▶ [ASSIGNED TASK] Omitting all images, set down every line below exactly as it appears.

▶ [RECORDED INFORMATION]
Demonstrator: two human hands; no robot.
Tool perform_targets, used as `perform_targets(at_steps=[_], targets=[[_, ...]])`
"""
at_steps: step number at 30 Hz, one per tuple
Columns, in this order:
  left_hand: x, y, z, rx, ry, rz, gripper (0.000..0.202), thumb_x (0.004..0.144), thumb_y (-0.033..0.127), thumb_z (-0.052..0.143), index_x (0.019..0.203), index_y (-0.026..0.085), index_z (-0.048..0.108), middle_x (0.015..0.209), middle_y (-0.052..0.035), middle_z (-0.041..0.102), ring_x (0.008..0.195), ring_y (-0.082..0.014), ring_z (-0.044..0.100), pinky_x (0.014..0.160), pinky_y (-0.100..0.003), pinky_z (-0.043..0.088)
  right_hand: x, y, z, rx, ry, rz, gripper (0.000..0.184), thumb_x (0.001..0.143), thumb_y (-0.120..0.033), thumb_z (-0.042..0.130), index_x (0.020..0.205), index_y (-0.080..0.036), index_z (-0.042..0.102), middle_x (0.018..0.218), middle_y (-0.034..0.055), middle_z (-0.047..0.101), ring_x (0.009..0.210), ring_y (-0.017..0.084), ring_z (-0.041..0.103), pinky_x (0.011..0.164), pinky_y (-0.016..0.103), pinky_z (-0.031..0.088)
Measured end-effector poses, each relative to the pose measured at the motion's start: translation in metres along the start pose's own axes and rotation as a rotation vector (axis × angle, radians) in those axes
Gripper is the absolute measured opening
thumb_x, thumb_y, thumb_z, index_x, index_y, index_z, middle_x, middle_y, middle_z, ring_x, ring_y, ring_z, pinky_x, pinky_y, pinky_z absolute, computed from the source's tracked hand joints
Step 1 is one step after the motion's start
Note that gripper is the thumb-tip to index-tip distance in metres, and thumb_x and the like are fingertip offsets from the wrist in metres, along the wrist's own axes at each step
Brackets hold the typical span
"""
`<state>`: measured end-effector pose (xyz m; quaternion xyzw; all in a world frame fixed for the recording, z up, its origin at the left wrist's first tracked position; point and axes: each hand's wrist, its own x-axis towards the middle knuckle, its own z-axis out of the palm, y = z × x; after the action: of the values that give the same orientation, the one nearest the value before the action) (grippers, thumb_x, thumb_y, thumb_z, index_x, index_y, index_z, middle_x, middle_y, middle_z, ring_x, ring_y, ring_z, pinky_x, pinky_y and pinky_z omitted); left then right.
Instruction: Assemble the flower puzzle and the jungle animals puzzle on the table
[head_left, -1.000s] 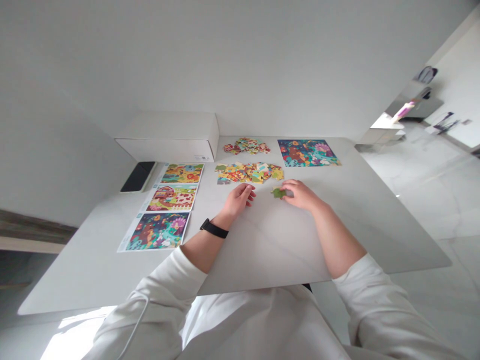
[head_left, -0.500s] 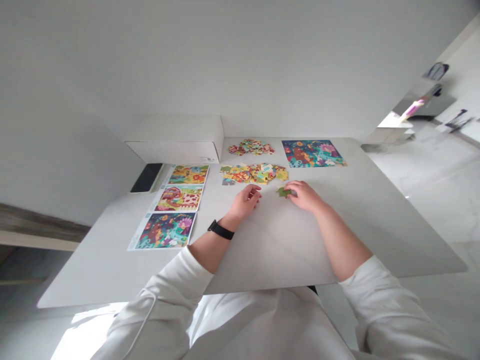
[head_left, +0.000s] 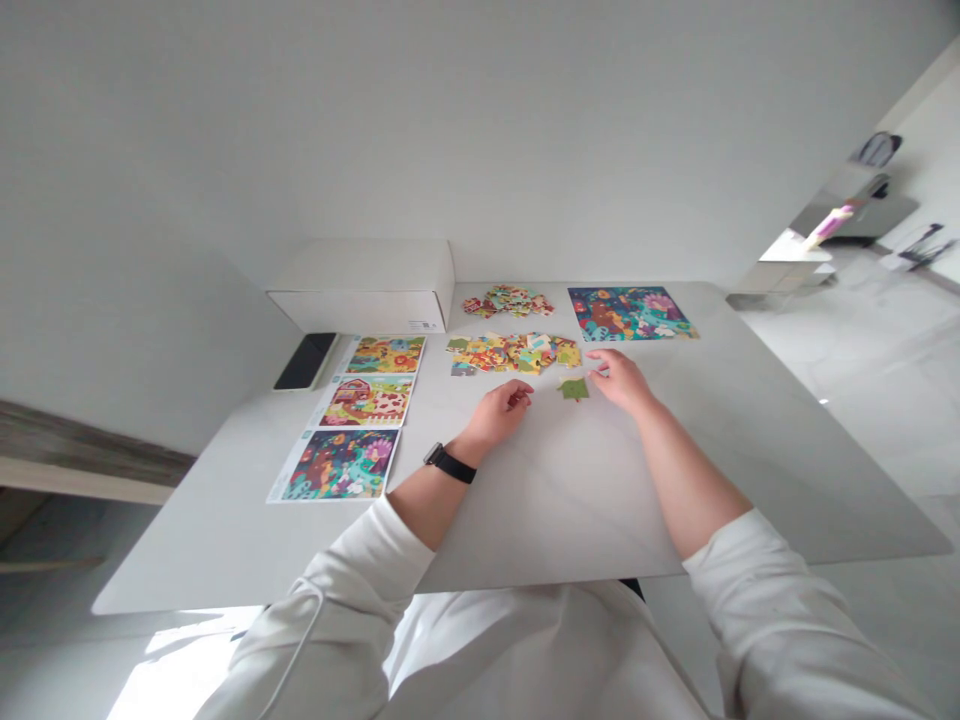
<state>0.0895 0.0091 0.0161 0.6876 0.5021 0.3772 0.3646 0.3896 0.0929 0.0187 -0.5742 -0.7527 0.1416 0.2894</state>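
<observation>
A green puzzle piece (head_left: 574,389) lies flat on the white table (head_left: 570,480) between my hands. My right hand (head_left: 619,378) rests just right of it, fingers stretched out and holding nothing. My left hand (head_left: 502,410) lies left of the piece with its fingers loosely curled, nothing in them; a black watch (head_left: 449,463) is on that wrist. Beyond my hands lies a heap of loose puzzle pieces (head_left: 514,352), and a smaller heap (head_left: 508,299) lies farther back.
A finished blue puzzle (head_left: 628,313) lies at the back right. Three picture cards (head_left: 360,402) lie in a column on the left. A white box (head_left: 367,285) stands against the wall, with a black phone (head_left: 304,361) beside it.
My right hand has let go of the green piece and drawn a little right and back; the piece now lies alone. My left hand has barely moved.
</observation>
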Motion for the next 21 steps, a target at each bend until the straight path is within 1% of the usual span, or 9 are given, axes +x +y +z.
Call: perform_targets(at_steps=[3,5,8,10,13,15,18,21], targets=[[-0.001,0.003,-0.001,0.029,-0.01,0.021,0.023,0.093,0.019,0.059,0.111,0.021,0.074,0.096,-0.0053,0.08,0.088,-0.0197,0.074,0.085,-0.031,0.057,0.021,0.001,-0.002,-0.033,-0.1,0.049,0.047,0.085,-0.02,0.079,0.132,-0.023,0.076,0.133,0.0131,0.078,0.092,0.026,0.076,0.096,0.045,0.062],[-0.001,0.004,-0.002,0.05,-0.011,0.031,0.022,0.094,0.021,0.06,0.111,0.021,0.074,0.096,-0.0054,0.08,0.087,-0.0199,0.073,0.084,-0.031,0.057,0.036,-0.001,-0.002,-0.053,-0.137,0.065,0.049,0.083,-0.022,0.084,0.131,-0.022,0.077,0.132,0.0142,0.078,0.095,0.028,0.077,0.098,0.046,0.061],[-0.001,0.004,-0.003,0.075,-0.008,0.031,0.022,0.094,0.023,0.061,0.111,0.022,0.075,0.096,-0.0051,0.08,0.085,-0.0199,0.073,0.083,-0.031,0.057,0.053,-0.005,0.004,-0.043,-0.164,0.042,0.054,0.077,-0.025,0.091,0.129,-0.023,0.078,0.13,0.0134,0.079,0.102,0.03,0.077,0.1,0.046,0.061],[-0.001,0.004,-0.003,0.074,-0.012,0.024,0.024,0.093,0.02,0.061,0.112,0.022,0.075,0.098,-0.005,0.081,0.086,-0.0197,0.073,0.084,-0.031,0.057,0.059,-0.007,0.012,-0.032,-0.174,0.009,0.057,0.072,-0.025,0.095,0.127,-0.024,0.079,0.127,0.0117,0.08,0.106,0.03,0.076,0.101,0.045,0.06],[-0.001,0.002,-0.003,0.066,-0.013,0.027,0.028,0.09,0.014,0.06,0.113,0.022,0.076,0.1,-0.005,0.082,0.087,-0.0195,0.074,0.085,-0.03,0.058,0.059,-0.006,0.025,-0.04,-0.138,-0.037,0.054,0.071,-0.024,0.094,0.122,-0.025,0.08,0.123,0.0106,0.079,0.108,0.03,0.075,0.104,0.045,0.059],[-0.001,0.0,-0.002,0.063,-0.014,0.033,0.031,0.089,0.011,0.059,0.113,0.022,0.076,0.1,-0.0049,0.082,0.088,-0.0194,0.075,0.085,-0.03,0.057,0.057,-0.002,0.03,-0.028,-0.104,-0.039,0.052,0.072,-0.027,0.092,0.122,-0.025,0.08,0.124,0.0113,0.078,0.105,0.028,0.074,0.103,0.044,0.059],[-0.001,-0.001,-0.002,0.075,-0.019,0.039,0.032,0.089,0.009,0.058,0.113,0.022,0.076,0.101,-0.005,0.082,0.089,-0.0193,0.075,0.085,-0.029,0.057,0.057,0.006,0.029,0.041,-0.038,0.025,0.054,0.078,-0.033,0.088,0.129,-0.023,0.077,0.126,0.0128,0.077,0.095,0.025,0.074,0.097,0.043,0.061],[-0.001,-0.001,-0.002,0.082,-0.03,0.038,0.03,0.091,0.011,0.059,0.113,0.021,0.076,0.102,-0.0051,0.082,0.089,-0.0192,0.075,0.085,-0.029,0.057,0.06,0.014,0.021,0.117,0.103,0.114,0.058,0.082,-0.042,0.084,0.134,-0.02,0.074,0.127,0.0145,0.077,0.087,0.024,0.072,0.092,0.044,0.061]])
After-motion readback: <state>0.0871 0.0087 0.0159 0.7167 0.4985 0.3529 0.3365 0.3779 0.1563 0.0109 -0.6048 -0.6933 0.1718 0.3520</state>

▶ [EXERCISE OUTPUT]
Demonstrator: two human hands; no robot.
Tool perform_targets, used as `perform_targets(at_steps=[_], targets=[[_, ...]])`
"""
at_steps: step number at 30 Hz, one per tuple
Columns, in this order:
  left_hand: x, y, z, rx, ry, rz, gripper (0.000..0.202), thumb_x (0.004..0.144), thumb_y (-0.033..0.127), thumb_z (-0.052..0.143), index_x (0.019..0.203), index_y (-0.026..0.085), index_z (-0.048..0.108), middle_x (0.015..0.209), middle_y (-0.052..0.035), middle_z (-0.041..0.102), ring_x (0.008..0.195), ring_y (-0.082..0.014), ring_z (-0.044..0.100), pinky_x (0.014..0.160), pinky_y (-0.100..0.003), pinky_z (-0.043..0.088)
  right_hand: x, y, z, rx, ry, rz, gripper (0.000..0.184), thumb_x (0.001..0.143), thumb_y (-0.120..0.033), thumb_z (-0.042..0.130), index_x (0.020..0.205), index_y (-0.080..0.036), index_z (-0.042..0.102), middle_x (0.018..0.218), middle_y (-0.034..0.055), middle_z (-0.047..0.101), ring_x (0.009..0.210), ring_y (-0.017..0.084), ring_z (-0.041..0.103), pinky_x (0.011..0.164), pinky_y (-0.016..0.103), pinky_z (-0.031..0.088)
Measured end-effector poses, each relative to the pose measured at the motion's start: translation in metres along the start pose's own axes and rotation as a rotation vector (axis × angle, radians) in those axes
Gripper is the absolute measured opening
thumb_x, thumb_y, thumb_z, index_x, index_y, index_z, middle_x, middle_y, middle_z, ring_x, ring_y, ring_z, pinky_x, pinky_y, pinky_z absolute, computed from the source's tracked hand joints
Step 1 is one step after the motion's start
Note that gripper is the thumb-tip to index-tip distance in metres, and thumb_x and the like are fingertip offsets from the wrist in metres, along the wrist's own axes at each step
Brackets hold the typical span
"""
`<state>`: measured end-effector pose (xyz m; quaternion xyzw; all in a world frame fixed for the recording, z up, its origin at the left wrist's first tracked position; point and axes: each hand's wrist, its own x-axis towards the middle knuckle, its own z-axis out of the palm, y = z × x; after the action: of the values that give the same orientation, the one nearest the value before the action) (grippers, thumb_x, thumb_y, thumb_z, index_x, index_y, index_z, middle_x, middle_y, middle_z, ring_x, ring_y, ring_z, pinky_x, pinky_y and pinky_z omitted); left then right.
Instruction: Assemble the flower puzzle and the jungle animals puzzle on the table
[head_left, -1.000s] 
[head_left, -0.500s] 
[head_left, +0.000s] 
<state>0.0895 0.0091 0.0161 0.6876 0.5021 0.3772 0.3646 0.3896 0.0929 0.0187 -0.5742 -0.7527 0.1416 0.2894</state>
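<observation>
A green puzzle piece (head_left: 574,389) lies flat on the white table (head_left: 570,480) between my hands. My right hand (head_left: 619,378) rests just right of it, fingers stretched out and holding nothing. My left hand (head_left: 502,410) lies left of the piece with its fingers loosely curled, nothing in them; a black watch (head_left: 449,463) is on that wrist. Beyond my hands lies a heap of loose puzzle pieces (head_left: 514,352), and a smaller heap (head_left: 508,299) lies farther back.
A finished blue puzzle (head_left: 628,313) lies at the back right. Three picture cards (head_left: 360,402) lie in a column on the left. A white box (head_left: 367,285) stands against the wall, with a black phone (head_left: 304,361) beside it.
My right hand has let go of the green piece and drawn a little right and back; the piece now lies alone. My left hand has barely moved.
</observation>
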Motion for the next 21 steps, a target at each bend until the straight path is within 1% of the usual span, or 9 are given, axes +x +y +z.
Call: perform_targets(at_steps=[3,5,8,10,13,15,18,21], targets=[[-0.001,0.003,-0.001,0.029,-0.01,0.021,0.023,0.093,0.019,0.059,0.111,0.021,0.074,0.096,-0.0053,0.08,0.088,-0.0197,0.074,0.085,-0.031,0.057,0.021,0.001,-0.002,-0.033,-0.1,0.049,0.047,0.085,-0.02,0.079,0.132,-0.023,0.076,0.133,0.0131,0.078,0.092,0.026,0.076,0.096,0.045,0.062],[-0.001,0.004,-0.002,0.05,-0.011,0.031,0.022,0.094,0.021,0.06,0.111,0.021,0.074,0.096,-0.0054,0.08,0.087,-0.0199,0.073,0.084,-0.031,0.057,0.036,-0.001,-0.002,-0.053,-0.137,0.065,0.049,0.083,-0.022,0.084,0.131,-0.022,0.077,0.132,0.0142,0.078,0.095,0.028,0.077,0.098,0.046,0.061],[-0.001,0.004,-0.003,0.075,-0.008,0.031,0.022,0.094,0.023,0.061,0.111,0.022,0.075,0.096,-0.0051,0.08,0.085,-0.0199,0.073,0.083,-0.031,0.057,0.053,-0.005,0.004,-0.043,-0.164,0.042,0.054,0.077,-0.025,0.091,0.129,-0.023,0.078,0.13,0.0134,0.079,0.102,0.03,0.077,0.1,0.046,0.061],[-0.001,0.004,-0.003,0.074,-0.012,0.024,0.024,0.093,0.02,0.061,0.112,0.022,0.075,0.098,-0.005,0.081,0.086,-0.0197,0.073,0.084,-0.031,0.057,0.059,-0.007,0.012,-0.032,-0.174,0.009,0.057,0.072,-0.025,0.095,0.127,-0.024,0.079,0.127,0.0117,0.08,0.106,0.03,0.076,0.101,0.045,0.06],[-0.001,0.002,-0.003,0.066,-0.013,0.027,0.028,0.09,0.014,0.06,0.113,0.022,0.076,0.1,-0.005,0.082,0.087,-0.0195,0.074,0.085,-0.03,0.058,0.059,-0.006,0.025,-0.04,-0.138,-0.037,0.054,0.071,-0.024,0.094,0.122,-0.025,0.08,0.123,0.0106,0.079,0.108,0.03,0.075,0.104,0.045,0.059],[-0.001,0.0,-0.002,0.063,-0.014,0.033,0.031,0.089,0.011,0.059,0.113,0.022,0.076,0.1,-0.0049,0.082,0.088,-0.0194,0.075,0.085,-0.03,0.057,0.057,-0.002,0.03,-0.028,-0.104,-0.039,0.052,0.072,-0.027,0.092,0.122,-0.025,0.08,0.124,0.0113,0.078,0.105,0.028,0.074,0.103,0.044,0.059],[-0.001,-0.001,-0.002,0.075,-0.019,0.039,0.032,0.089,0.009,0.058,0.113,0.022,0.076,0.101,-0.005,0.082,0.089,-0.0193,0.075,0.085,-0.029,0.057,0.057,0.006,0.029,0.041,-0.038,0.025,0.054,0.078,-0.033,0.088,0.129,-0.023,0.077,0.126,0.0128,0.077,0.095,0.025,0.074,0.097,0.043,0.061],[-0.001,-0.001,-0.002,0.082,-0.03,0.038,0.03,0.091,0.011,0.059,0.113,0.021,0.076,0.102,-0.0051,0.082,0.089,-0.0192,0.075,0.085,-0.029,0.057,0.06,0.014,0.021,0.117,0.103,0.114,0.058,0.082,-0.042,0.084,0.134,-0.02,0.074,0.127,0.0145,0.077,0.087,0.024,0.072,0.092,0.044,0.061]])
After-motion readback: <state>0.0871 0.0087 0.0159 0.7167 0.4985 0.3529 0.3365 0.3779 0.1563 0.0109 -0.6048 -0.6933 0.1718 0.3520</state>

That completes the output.